Mülaane Müslümanlara yapılır mı? Mübahale veya mülaane için hangi şartlar geçerlidir?

Tarih: 12.01.2014 - 11:47 | Güncelleme:

Soru Detayı

- Hicrî 9. yılda Necran Hıristiyanlarını temsil eden 70 kişilik heyet, başlarında dinî ve dünyevî liderleri de olarak Medine’ye gelip Peygamber Efendimiz (sas) ile Hz. İsa Aleyhisselam hakkında tartışmışlardı. Neticede Efendimiz (sas),

“Artık sana bu ilim geldikten sonra, kim seninle İsa hakkında tartışmaya girerse de ki: Haydi gelin oğullarımızı ve oğullarınızı, hanımlarımızı ve hanımlarınızı ve bizzat kendimizi ve kendinizi çağırıp, sonra da gönülden Allah’a yalvaralım da bu konuda kim yalancı ise Allah’ın lânetinin onların üzerine inmesini dileyelim.” (Âl-i İmran, 3/61)

ayetine dayanarak, delilden anlamayan bu insanlara, mübâheleyi (yani hangi taraf yalancı ise Allah’ın ona lânet etmesini bütün kalbiyle istemeyi) teklif etti.

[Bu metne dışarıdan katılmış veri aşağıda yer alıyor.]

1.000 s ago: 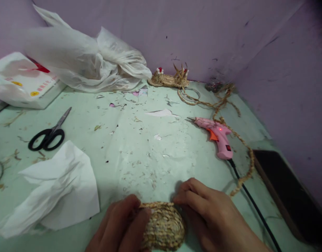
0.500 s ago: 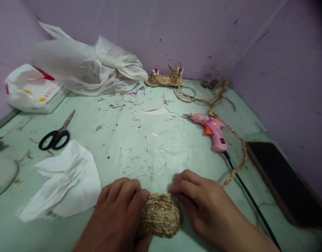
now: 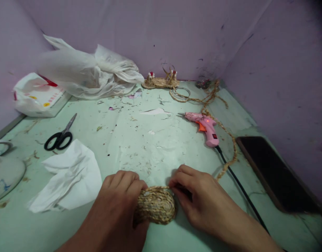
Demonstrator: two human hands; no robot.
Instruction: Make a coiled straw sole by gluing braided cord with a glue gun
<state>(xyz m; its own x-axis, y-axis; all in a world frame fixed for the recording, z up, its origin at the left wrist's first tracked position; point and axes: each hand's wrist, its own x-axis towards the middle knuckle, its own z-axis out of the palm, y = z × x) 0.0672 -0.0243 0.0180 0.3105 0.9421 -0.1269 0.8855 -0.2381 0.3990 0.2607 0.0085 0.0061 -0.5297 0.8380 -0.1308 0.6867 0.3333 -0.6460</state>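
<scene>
An oval sole of coiled straw braid (image 3: pixel 158 206) is held low over the table, near its front. My left hand (image 3: pixel 121 203) grips its left end, thumb below and fingers on top, hiding that part. At its upper right edge, my right hand (image 3: pixel 192 192) pinches the straw cord where it meets the coil. From behind that hand the loose braided cord (image 3: pixel 233 154) runs up the right side. Beyond it lies a pink hot glue gun (image 3: pixel 209 127), its small light glowing orange and its nozzle pointing left.
Black-handled scissors (image 3: pixel 62 134) and a crumpled white tissue (image 3: pixel 71 182) lie on the left. A dark phone (image 3: pixel 276 171) is at the right. Against the back wall stand a plastic bag (image 3: pixel 92 73) and a decorated straw piece (image 3: pixel 161 82).
The view has shifted slightly, so table items sit a little differently in the picture. Both hands keep their hold on the straw sole, which appears slightly higher and further left.
</scene>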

Bunun üzerine Hz. Peygamber’den (sas) düşünmek için mühlet istediler. Bunu kendileri için tehlikeli bulup kabul etmediklerini bildirmek üzere Hz. Peygamber’in yanına geldiklerinde baktılar ki, Resulullah (sas) Hz. Hüseyin’i kucağına almış, Hz. Hasan’ın elinden tutmuş, Hz. Fâtıma ile Hz. Ali’yi arkasına almış "Ben dua edince siz de 'Âmîn.' dersiniz." diyor. Heyet başkanı mübâheleyi kabul etmeyip cizye vererek İslâm hâkimiyeti altına girmiştir.

- Peygamberimizin bu uygulaması mülaane midir? 

Cevap

Değerli kardeşimiz,

- Necran Hristiyanları ile yapılması planlanan, ancak karşı tarafın çekinmesi üzerine yapılmayan ve Âl-i İmran 61. ayetinde belirtilen karşılıklı bedduanın adı Mübahele’dir. Bu kelime "karşılıklı Allah’a yalvarmak" manasına gelir.

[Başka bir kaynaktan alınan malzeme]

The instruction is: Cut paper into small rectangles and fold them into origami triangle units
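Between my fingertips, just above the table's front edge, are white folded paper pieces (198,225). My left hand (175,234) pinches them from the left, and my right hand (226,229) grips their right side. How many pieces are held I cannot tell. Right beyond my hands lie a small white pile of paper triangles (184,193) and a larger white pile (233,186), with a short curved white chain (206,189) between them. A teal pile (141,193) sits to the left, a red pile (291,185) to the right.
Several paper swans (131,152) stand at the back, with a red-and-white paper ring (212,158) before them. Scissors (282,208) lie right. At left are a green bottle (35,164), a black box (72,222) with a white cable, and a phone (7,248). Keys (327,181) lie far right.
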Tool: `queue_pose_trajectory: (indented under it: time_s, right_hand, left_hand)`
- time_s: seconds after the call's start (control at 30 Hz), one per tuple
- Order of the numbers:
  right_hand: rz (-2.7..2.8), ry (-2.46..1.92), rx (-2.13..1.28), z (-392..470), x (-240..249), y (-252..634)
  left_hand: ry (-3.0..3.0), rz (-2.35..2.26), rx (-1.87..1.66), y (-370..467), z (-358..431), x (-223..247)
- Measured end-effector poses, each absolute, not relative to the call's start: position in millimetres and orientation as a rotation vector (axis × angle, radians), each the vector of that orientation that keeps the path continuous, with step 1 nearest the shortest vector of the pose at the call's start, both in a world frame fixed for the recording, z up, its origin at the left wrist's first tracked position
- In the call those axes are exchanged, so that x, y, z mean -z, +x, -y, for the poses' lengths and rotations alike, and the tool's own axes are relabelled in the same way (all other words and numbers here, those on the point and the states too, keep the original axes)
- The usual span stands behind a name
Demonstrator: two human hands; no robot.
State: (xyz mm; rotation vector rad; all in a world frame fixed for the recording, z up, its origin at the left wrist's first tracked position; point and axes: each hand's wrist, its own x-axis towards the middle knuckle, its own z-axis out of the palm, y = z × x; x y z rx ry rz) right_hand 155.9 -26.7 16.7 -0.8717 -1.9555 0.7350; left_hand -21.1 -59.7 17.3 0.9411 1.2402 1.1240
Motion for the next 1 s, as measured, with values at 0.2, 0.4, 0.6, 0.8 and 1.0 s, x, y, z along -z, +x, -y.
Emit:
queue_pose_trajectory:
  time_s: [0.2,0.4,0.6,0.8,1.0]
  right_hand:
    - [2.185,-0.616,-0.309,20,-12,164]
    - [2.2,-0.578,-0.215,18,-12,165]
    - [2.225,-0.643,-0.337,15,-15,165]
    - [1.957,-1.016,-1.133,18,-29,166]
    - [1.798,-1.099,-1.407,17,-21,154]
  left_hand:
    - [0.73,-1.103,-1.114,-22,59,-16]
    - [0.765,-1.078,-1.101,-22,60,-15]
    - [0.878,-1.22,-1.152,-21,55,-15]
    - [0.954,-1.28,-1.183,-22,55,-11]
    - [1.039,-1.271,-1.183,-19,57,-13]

Arapça’da -Allah’a yalvarmak, yakarmak, münacatta bulunmak manasına gelen- “ibtihal” kelimesi de aynı kökten gelir. Bu ayetin içinde -meal olarak- yer alan “Allah’a yalvaralım.” ifadesinden dolayı bu ayet “mübahele ayeti / ayetu’l-mübahele” olarak anılır olmuştur.

Böyle bir mubahelenin müminler arasında geçtiğine dair herhangi bir bilgiye sahip değiliz. Ayetin “Artık sana bu ilim geldikten sonra, kim seninle İsa hakkında tartışmaya girerse,..” mealindeki ifadesinden anlaşılıyor ki, bu mübahele, küfürde inat edenlere karşı ortaya konulmuş bir üsluptur.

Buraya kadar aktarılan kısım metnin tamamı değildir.